▸ Your assignment
Nothing but text lines should be duplicated: start with the first line of the listing below and stop after the line holding "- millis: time", omitting pictures.

++++++++++++++++++++

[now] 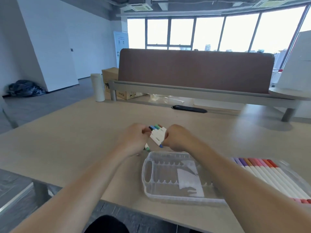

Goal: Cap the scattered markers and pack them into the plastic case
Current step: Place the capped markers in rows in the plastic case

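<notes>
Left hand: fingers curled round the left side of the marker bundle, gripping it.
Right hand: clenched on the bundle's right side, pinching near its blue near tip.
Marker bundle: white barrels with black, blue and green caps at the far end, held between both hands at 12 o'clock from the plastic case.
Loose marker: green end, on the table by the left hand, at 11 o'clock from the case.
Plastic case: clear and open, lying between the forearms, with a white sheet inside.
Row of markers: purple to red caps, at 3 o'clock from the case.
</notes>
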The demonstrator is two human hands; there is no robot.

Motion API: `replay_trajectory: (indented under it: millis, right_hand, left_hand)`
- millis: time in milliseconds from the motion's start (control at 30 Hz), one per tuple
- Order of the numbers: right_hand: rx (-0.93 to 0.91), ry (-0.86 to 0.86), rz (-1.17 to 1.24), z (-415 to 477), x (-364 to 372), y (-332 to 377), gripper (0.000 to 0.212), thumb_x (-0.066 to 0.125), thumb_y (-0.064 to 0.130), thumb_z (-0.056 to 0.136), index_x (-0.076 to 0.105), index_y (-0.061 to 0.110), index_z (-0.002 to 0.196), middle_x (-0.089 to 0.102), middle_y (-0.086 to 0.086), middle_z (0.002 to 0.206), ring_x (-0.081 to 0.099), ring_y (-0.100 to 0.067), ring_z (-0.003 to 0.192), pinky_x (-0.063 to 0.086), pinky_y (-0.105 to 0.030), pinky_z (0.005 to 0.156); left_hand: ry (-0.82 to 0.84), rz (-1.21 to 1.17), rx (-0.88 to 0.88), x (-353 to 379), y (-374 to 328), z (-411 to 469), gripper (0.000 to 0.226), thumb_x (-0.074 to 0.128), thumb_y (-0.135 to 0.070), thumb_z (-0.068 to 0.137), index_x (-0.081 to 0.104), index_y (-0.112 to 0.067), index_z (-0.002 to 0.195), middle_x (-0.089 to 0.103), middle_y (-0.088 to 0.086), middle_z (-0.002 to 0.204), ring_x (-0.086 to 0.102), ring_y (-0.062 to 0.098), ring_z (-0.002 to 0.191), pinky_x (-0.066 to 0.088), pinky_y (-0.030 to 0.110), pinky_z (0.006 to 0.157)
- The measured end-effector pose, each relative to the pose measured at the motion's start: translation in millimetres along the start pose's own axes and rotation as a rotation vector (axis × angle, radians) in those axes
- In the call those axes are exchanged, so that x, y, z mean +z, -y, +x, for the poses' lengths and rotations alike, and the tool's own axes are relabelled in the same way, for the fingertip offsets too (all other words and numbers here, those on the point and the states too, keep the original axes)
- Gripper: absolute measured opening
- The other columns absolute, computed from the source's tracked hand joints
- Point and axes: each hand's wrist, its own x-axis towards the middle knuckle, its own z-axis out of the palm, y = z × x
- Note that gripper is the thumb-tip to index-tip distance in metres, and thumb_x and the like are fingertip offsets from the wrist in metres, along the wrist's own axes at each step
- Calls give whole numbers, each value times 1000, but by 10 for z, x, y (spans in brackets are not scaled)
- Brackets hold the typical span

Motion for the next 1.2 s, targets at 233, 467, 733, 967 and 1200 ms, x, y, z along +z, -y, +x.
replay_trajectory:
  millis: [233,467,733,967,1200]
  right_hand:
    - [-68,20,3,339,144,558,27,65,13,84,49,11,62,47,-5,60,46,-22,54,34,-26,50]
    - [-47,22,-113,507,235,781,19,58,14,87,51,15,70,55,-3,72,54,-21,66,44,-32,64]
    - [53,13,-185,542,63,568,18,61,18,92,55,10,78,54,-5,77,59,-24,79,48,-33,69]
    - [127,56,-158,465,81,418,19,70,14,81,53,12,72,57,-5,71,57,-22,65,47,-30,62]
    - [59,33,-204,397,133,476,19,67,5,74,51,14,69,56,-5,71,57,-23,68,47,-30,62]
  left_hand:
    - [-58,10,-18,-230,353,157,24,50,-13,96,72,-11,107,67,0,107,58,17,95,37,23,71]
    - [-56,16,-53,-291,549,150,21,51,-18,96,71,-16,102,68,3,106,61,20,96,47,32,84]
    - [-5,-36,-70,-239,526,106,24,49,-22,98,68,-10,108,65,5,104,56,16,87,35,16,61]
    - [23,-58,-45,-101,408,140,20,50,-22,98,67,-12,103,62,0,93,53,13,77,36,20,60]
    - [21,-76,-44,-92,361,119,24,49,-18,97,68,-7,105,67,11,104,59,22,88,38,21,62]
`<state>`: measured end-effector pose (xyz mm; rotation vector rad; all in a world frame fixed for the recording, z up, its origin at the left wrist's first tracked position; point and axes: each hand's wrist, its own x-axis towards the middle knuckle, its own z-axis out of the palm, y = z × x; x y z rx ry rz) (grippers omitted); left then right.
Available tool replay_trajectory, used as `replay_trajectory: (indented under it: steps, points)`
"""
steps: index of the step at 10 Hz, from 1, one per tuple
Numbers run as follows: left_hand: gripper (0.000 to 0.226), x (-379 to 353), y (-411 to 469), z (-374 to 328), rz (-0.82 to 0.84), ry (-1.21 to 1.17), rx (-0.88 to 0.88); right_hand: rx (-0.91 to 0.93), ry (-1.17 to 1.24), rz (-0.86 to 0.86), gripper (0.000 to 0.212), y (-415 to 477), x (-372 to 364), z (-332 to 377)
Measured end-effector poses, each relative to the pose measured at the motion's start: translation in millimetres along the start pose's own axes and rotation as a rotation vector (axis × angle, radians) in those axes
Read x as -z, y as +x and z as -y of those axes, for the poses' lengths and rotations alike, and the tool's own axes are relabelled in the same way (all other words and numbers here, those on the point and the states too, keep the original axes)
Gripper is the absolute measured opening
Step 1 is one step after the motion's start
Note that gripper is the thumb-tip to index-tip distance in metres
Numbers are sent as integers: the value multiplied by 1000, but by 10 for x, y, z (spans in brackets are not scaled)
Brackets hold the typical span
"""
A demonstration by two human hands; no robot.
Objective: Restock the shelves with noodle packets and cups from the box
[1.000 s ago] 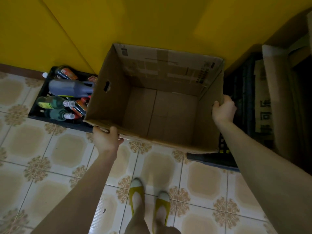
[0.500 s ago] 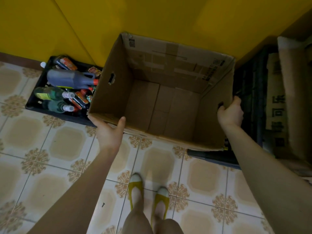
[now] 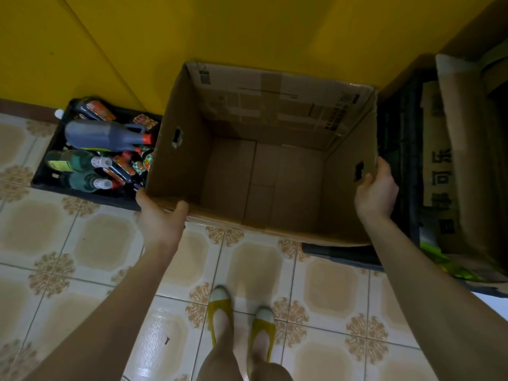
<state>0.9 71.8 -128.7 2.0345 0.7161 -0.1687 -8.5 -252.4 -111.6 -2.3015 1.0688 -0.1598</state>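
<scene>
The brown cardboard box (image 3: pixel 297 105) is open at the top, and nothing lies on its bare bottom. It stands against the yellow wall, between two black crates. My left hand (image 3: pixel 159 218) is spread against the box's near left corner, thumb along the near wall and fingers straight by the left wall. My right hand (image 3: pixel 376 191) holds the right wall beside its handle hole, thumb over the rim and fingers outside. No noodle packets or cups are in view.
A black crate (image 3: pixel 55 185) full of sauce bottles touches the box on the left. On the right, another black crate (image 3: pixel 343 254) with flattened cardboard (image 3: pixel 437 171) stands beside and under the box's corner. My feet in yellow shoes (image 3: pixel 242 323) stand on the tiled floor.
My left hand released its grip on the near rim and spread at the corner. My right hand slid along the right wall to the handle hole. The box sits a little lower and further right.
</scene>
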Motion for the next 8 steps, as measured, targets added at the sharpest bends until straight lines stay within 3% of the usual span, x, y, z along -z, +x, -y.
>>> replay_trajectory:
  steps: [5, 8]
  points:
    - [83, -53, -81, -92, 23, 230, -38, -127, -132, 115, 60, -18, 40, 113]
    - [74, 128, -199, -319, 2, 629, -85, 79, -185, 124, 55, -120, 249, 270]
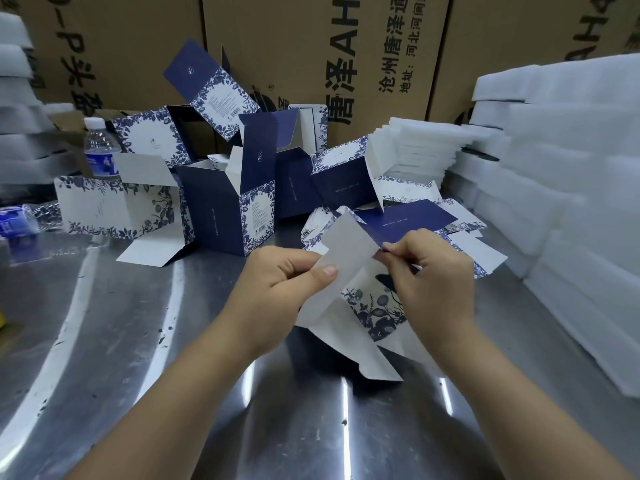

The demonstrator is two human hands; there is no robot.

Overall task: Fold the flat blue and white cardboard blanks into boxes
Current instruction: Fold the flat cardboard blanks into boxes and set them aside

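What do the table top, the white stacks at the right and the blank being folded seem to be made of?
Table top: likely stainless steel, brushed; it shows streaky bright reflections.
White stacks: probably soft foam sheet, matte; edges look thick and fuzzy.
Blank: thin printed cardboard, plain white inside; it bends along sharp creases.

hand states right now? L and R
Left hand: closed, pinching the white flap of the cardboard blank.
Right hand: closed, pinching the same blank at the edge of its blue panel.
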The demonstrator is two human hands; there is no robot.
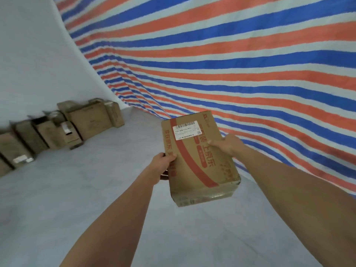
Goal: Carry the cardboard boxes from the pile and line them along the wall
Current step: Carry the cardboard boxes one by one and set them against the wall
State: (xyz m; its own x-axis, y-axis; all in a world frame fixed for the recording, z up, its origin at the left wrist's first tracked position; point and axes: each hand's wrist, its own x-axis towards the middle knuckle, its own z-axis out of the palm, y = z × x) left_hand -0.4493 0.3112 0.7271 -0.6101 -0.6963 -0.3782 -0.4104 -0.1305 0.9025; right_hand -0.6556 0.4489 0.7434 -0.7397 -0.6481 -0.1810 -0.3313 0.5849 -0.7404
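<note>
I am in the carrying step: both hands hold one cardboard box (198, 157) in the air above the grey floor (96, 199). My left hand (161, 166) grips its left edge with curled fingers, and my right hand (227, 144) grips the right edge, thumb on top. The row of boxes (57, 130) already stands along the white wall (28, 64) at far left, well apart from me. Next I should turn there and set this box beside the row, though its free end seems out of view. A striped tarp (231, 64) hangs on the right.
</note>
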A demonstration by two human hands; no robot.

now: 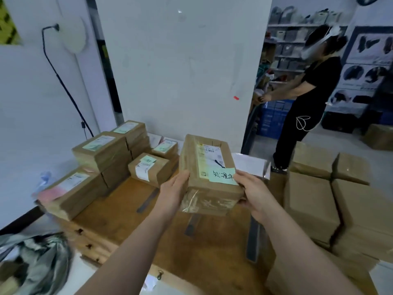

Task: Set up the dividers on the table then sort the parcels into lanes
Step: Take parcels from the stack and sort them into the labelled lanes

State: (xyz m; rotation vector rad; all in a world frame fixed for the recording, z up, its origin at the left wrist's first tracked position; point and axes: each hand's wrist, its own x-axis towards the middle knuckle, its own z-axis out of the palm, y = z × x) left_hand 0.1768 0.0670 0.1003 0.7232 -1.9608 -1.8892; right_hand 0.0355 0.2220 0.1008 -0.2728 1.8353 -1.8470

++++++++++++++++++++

▸ Worked solution
[now] 

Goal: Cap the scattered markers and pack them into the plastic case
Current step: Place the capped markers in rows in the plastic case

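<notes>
Left hand: fingers curled round the left side of the marker bundle, gripping it.
Right hand: clenched on the bundle's right side, pinching near its blue near tip.
Marker bundle: white barrels with black, blue and green caps at the far end, held between both hands at 12 o'clock from the plastic case.
Loose marker: green end, on the table by the left hand, at 11 o'clock from the case.
Plastic case: clear and open, lying between the forearms, with a white sheet inside.
Row of markers: purple to red caps, at 3 o'clock from the case.
</notes>
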The demonstrator is two human hands; there is no robot.

Motion API: `replay_trajectory: (indented under it: millis, right_hand, left_hand)`
- millis: time in milliseconds from the motion's start (control at 30 Hz), one per tuple

Nothing else remains to be done for this exercise.